Understanding the shoulder and its range of motion
A shoulder joint is a ball and socket joint made up of five joints and three bones. These include the clavicle or the collar bone, the scapula, the shoulder blade, and the humerus, which is the long bone in the upper arm. To move the shoulders correctly, the range depends on the muscles, ligaments, bones, and individual joints.
Various conditions can also affect the range of motion, such as fractures, sprains, strains, arthritis, tendonitis, and contusions. Some might even result from a cervical spine issue. X-rays, ultrasounds, and physical exams may be needed to assess the cause of the limited range of motion.

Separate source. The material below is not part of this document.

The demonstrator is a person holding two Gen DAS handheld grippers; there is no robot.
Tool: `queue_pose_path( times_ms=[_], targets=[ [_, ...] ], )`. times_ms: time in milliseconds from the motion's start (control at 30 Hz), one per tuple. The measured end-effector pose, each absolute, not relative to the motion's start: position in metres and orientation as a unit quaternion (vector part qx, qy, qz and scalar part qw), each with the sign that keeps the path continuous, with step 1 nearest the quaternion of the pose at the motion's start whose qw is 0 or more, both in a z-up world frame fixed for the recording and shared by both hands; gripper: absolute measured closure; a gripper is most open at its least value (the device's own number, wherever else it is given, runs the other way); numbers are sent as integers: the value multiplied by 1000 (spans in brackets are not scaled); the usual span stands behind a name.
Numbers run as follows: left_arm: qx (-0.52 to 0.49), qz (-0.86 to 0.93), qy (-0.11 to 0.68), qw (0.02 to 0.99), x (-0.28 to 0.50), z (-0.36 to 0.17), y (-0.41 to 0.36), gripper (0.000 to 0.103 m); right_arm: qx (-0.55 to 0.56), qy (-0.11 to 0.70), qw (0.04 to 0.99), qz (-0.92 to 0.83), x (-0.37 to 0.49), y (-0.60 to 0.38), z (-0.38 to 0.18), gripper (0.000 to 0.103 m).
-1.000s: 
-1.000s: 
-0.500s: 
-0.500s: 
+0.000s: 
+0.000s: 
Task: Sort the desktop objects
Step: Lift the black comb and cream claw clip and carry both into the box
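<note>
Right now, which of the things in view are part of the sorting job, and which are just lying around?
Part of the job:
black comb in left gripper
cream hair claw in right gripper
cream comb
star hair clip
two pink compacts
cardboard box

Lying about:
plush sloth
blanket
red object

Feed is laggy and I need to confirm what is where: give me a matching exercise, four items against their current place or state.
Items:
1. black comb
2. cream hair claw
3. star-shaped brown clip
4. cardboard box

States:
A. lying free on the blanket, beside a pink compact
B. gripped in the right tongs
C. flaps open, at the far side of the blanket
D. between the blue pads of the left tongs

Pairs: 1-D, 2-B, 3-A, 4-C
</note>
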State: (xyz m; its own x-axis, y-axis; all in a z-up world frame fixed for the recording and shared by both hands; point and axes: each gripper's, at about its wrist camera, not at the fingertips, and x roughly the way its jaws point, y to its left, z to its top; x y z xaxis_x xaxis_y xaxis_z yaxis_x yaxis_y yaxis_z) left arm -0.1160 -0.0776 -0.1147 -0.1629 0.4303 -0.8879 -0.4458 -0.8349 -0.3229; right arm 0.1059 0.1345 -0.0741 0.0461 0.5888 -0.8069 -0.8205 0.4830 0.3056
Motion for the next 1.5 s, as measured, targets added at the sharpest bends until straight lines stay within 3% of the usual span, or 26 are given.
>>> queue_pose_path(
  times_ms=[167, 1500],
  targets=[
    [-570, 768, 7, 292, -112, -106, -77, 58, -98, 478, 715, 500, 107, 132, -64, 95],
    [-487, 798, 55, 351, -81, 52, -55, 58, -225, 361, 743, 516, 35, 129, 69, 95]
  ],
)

There are various normal shoulder range of motions (with degrees) that one must consider:
Shoulder flexion
The normal range for shoulder flexion is 180 degrees. This concerns moving one's arms from the palms against one body to the highest point where one can raise one's arms over one's head.
Shoulder extension
The normal range is between 45 and 60 degrees. This is the highest point at which one can lift one arm behind one's back, starting with one's palms against one's body.
Shoulder abduction
The normal range is around 150 degrees. This involves starting with one's palms at the sides of one's body and placing one's hands above one's head with one's arms straight.
Shoulder adduction
The normal range is 30 to 50 degrees, depending on body flexibility. This is different for everyone because if one's chest or biceps are muscular, it may be more difficult to move one's arms inward. But essentially, shoulder abduction is when one moves arms towards the middle of one's body or hugs oneself.
Medial rotation
The normal range for medial rotation is 70 to 90 degrees. For this, one should turn one's palms towards one's body, bending one's elbows at 90 degrees so one's hands are essentially in front. Keep the elbows against one's body, and begin to move one's forearms towards the center of one's body.
Lateral rotation
The normal range here is about 90 degrees. All one have to do is hold one's elbows against one's body, and swing one's forearms away from one's body.
If you think our version of a Shoulder Range of Motion Chart is what you need during your practice, we have good news for you. We prepared a template you can easily access and download. For instructions on how to do so, proceed to the section below.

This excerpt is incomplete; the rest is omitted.